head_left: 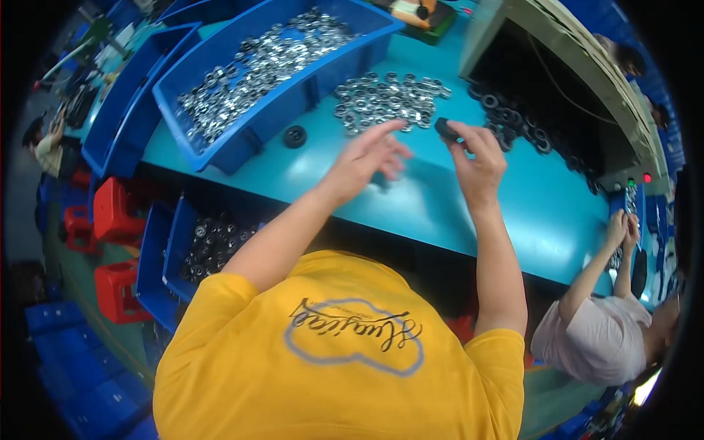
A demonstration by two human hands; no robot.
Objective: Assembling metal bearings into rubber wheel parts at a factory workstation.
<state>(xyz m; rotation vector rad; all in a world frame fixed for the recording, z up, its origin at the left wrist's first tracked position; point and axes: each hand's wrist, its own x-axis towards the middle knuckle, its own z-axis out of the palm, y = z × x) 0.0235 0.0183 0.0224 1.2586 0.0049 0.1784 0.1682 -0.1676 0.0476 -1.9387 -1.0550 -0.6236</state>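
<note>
My right hand [482, 163] pinches a small black rubber tire [444, 129] between thumb and fingertips, raised over the turquoise table [323, 176]. To its left, my left hand [364, 163] is over the table with the index finger stretched out and the other fingers apart, smeared by motion. Just below those fingers is a dark blurred shape [380, 182], too unclear to name. A heap of shiny silver wheel hubs [389, 99] lies beyond both hands. Loose black tires [510, 121] are piled to the right. A single black wheel [295, 136] rests left of my left hand.
A long blue bin [249, 121] of silver parts stands at the back left. A beige machine with a dark opening [561, 81] borders the right. Blue bins of dark wheels [213, 242] and red stools [117, 213] are lower left. A co-worker [598, 334] works at right.
</note>
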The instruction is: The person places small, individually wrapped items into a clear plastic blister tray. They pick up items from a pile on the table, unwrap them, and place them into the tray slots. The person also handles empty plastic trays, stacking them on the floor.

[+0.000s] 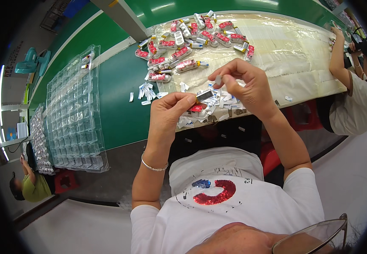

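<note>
Between the thumb and fingers of my left hand (173,108) is a small pouch battery (204,96) with a dark face and a yellow end. A red circuit board (195,108) shows just below it; whether they are joined I cannot tell. My right hand (247,84) is closed in a pinch on a small grey pad (218,79), held apart from the battery, up and to its right. Under both hands lie many white paper strips (223,100). Beyond them is a heap of white casings with red boards (186,65) and batteries.
Clear plastic trays (73,114) stand at the left of the green table (124,89). Taped brown sheeting (285,55) covers the table's right part. A metal post (122,19) rises at the back. Co-workers sit at far left (35,186) and right (355,101).
</note>
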Demonstrator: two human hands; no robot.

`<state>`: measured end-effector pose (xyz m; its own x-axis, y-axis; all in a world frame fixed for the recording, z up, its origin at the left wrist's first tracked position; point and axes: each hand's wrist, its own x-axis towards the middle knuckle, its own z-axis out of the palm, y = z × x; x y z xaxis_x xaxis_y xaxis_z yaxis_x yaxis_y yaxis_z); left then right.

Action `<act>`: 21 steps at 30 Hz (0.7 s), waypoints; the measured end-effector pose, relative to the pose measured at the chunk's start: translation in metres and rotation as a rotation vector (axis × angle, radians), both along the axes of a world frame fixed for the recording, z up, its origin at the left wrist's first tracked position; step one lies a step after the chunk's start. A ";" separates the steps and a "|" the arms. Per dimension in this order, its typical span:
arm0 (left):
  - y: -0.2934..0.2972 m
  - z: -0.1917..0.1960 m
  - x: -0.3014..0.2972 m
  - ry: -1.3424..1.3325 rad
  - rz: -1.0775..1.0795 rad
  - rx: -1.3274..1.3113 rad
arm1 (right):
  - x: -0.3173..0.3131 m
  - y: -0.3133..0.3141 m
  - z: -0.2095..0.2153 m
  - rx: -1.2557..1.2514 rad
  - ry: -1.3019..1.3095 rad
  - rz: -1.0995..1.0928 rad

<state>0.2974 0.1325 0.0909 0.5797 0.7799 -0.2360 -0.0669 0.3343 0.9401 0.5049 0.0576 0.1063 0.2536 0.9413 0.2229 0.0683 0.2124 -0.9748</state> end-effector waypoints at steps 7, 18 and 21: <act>-0.002 -0.002 0.001 -0.169 -0.019 -0.068 | 0.003 -0.016 -0.010 -0.023 -0.190 0.127; -0.009 -0.011 0.010 -0.309 -0.029 -0.275 | -0.026 -0.008 -0.023 0.014 0.401 0.165; -0.013 -0.002 0.010 -0.470 -0.048 -0.348 | -0.025 -0.006 -0.019 0.039 0.471 0.193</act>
<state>0.3075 0.1194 0.0887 0.7167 0.6731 -0.1824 -0.4273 0.6305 0.6479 0.4796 0.0518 0.0868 0.1574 0.9741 0.1622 -0.4206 0.2147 -0.8815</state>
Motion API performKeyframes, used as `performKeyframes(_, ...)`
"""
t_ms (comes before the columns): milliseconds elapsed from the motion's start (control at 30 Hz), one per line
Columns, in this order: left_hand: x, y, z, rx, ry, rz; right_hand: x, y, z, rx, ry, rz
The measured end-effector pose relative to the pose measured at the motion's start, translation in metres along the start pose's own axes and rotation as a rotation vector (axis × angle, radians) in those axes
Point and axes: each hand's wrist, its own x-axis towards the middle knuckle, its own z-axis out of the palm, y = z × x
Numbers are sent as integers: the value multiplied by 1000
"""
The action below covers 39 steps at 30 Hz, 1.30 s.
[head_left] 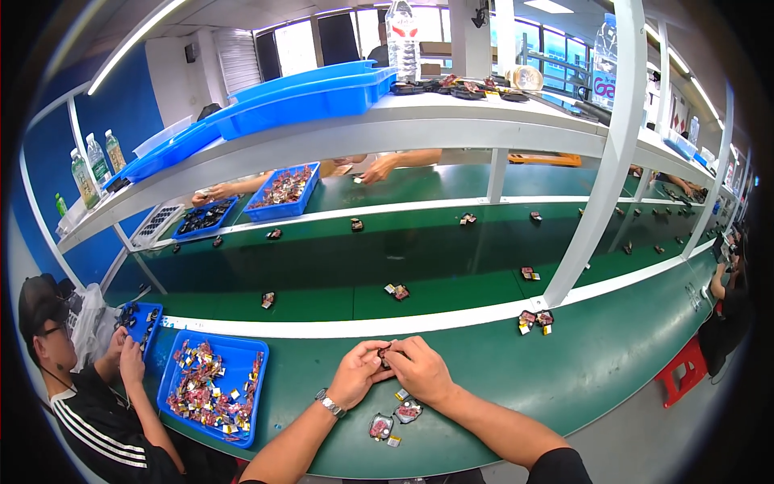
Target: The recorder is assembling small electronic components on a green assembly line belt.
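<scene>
My left hand [356,373] and my right hand [419,369] meet over the green bench, both pinching one small dark part [384,355] between the fingertips. A watch sits on my left wrist. Just below my hands lie two small red-and-black parts [395,419] and a little yellow piece [401,394] on the bench. A blue tray [250,359] full of several small red and yellow parts stands to the left of my left hand.
A green conveyor belt [339,274] carries scattered small parts [397,291] beyond a white rail. A person on the left [89,403] works at another blue tray [153,310]. Blue bins [314,93] sit on the white shelf; other workers' hands show across and at right. A red stool [685,371] stands right.
</scene>
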Motion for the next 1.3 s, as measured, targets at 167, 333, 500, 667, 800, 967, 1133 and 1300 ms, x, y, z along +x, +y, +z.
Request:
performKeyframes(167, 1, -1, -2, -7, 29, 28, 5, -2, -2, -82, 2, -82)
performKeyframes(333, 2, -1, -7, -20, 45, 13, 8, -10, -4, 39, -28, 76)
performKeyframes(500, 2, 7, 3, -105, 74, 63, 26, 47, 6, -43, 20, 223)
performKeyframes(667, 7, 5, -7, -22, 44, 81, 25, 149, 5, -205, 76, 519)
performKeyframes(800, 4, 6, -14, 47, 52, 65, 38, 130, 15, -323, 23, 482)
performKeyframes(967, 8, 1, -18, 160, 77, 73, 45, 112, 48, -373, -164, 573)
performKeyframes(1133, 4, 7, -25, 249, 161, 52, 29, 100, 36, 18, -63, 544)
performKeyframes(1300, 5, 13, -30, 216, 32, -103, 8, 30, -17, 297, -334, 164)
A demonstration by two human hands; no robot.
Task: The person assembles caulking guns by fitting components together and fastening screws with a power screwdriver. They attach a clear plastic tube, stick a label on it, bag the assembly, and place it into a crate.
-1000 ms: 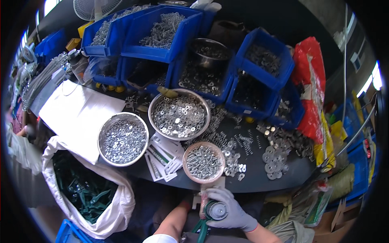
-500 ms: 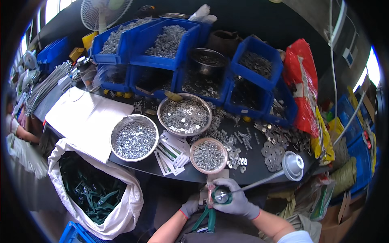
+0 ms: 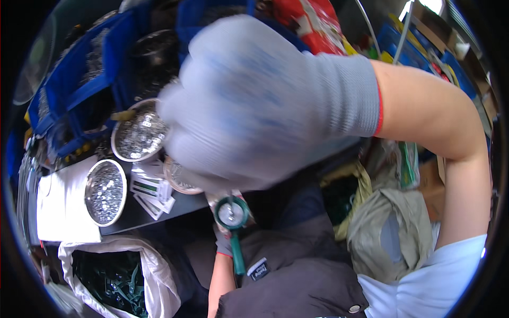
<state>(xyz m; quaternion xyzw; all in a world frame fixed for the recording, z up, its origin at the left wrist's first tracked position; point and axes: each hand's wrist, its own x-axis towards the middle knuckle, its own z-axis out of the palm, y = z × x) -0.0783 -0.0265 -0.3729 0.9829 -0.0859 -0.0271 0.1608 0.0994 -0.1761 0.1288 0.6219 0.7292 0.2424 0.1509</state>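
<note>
My left hand (image 3: 224, 243), in a grey knit glove, is closed on a green-handled tool (image 3: 237, 249) low in the middle. A round green ring with a silvery metal disc (image 3: 231, 214) inside it forms the upper end of the tool. My right hand (image 3: 254, 106), gloved the same way, is raised very close to the camera and smeared by motion. Its back faces me, so I cannot make out its fingers or anything in them. Behind it, a pink-rimmed bowl of small metal parts (image 3: 180, 177) is partly covered.
Two steel bowls of small parts (image 3: 106, 192) (image 3: 139, 132) stand on the dark bench beside printed cards (image 3: 151, 188) and white sheets (image 3: 66, 199). Blue bins (image 3: 79, 95) rise behind. A white sack (image 3: 159, 270) of green tools stands lower left; a grey-green bag (image 3: 389, 228) lies right.
My right hand has left the tool and come up toward the camera, covering much of the bench. The view has turned and shifted right. My left hand keeps the tool.
</note>
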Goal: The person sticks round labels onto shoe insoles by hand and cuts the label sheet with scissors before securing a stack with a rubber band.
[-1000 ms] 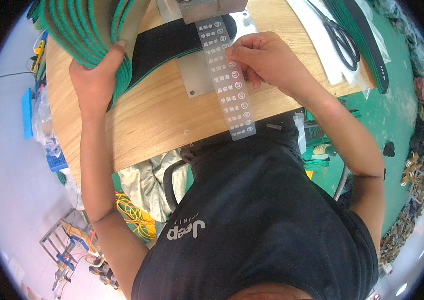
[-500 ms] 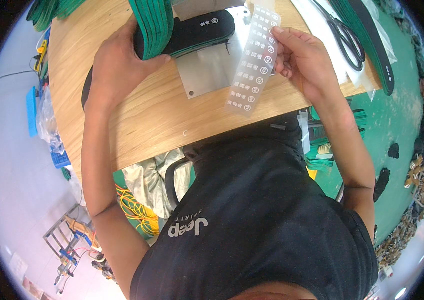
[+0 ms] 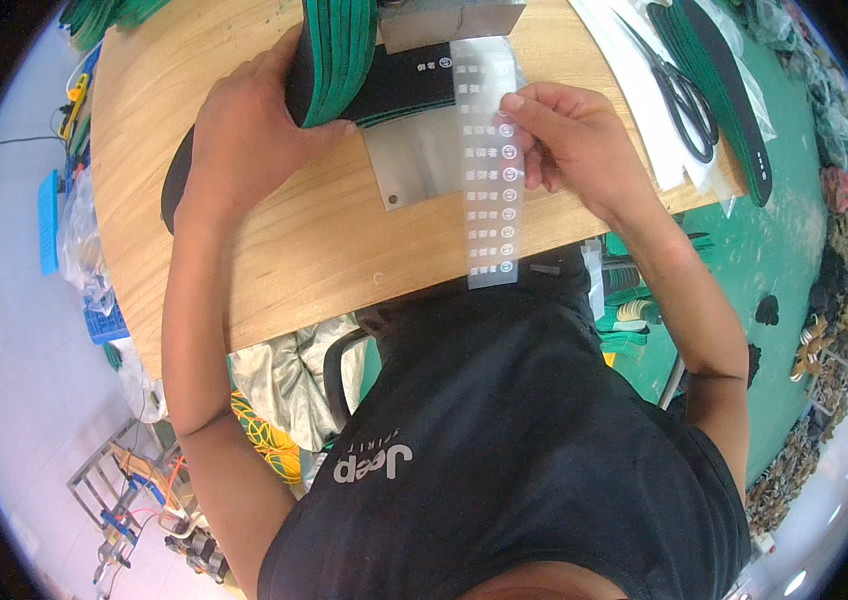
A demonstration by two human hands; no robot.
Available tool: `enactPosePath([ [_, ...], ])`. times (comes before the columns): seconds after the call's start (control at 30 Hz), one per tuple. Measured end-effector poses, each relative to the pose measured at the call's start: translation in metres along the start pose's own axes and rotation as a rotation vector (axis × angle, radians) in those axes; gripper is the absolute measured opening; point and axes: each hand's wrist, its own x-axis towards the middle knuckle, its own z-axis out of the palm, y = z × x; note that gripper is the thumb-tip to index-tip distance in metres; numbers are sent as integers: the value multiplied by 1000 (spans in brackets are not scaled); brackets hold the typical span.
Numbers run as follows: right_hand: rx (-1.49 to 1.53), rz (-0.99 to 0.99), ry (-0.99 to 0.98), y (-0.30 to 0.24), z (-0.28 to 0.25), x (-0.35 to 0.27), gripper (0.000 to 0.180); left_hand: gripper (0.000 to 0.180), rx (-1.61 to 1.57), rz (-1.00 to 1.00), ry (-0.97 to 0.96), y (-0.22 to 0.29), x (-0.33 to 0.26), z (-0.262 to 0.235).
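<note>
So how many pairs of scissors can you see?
1. The black scissors lie on the white sheets at the table's right side, beyond the right hand and beside the green-and-black insoles. Others could be hidden underneath.

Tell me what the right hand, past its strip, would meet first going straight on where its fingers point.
Past the strip, the right hand would probably meet the black insole; its height is unclear, so it might pass above.

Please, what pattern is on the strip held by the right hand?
The translucent strip carries repeated rows of white marks, best seen in the head view.
</note>
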Motion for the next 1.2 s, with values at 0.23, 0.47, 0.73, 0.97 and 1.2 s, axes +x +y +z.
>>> enactPosePath([
  [0.23, 41, 122, -109, -2, 11, 8, 24, 74, 9, 20, 7, -1, 2, 3],
  [0.47, -97, 190, -128, -13, 15, 13, 28, 65, -122, 31, 64, -5, -1, 3],
  [0.73, -99, 130, -110, -9, 22, 22, 29, 45, -366, -113, 109, -9, -5, -5],
  [0.97, -117, 166, -138, -8, 17, 20, 26, 36, -472, -142, 114, -13, -6, -6],
  [1.2, -131, 175, -140, -9, 17, 20, 26, 36, -434, -136, 122, -13, -7, -6],
])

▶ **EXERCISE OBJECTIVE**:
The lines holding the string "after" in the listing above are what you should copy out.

▶ **EXERCISE RESULT**:
Action `<act>`: 21 steps at 30 Hz (0.7 s), waypoints; the measured end-effector pose, relative to the pose measured at the chunk's start: translation in metres and rotation as a rotation vector (axis × angle, radians), both along the axes of a world frame fixed for the recording, z up, its origin at the left wrist's first tracked position; step one lies a step after the chunk's start. A ";" separates the steps and a "|" the arms. Per dimension in this order, its typical span:
Available tool: `enactPosePath([ [_, ...], ])`. times (comes before the columns): seconds after the call's start (control at 30 Hz), one per tuple. Measured end-effector poses, each relative to the pose measured at the call's start: translation in metres along the start pose's own axes and rotation as a rotation vector (axis × angle, radians) in those axes; gripper is the absolute measured opening; point and axes: each hand's wrist, its own x-axis towards the middle knuckle, its own z-axis out of the palm, y = z × x; note that gripper is the thumb-tip to index-tip distance in metres; numbers are sent as integers: the value multiplied by 1000 (spans in brackets are not scaled); brackets hold the typical span.

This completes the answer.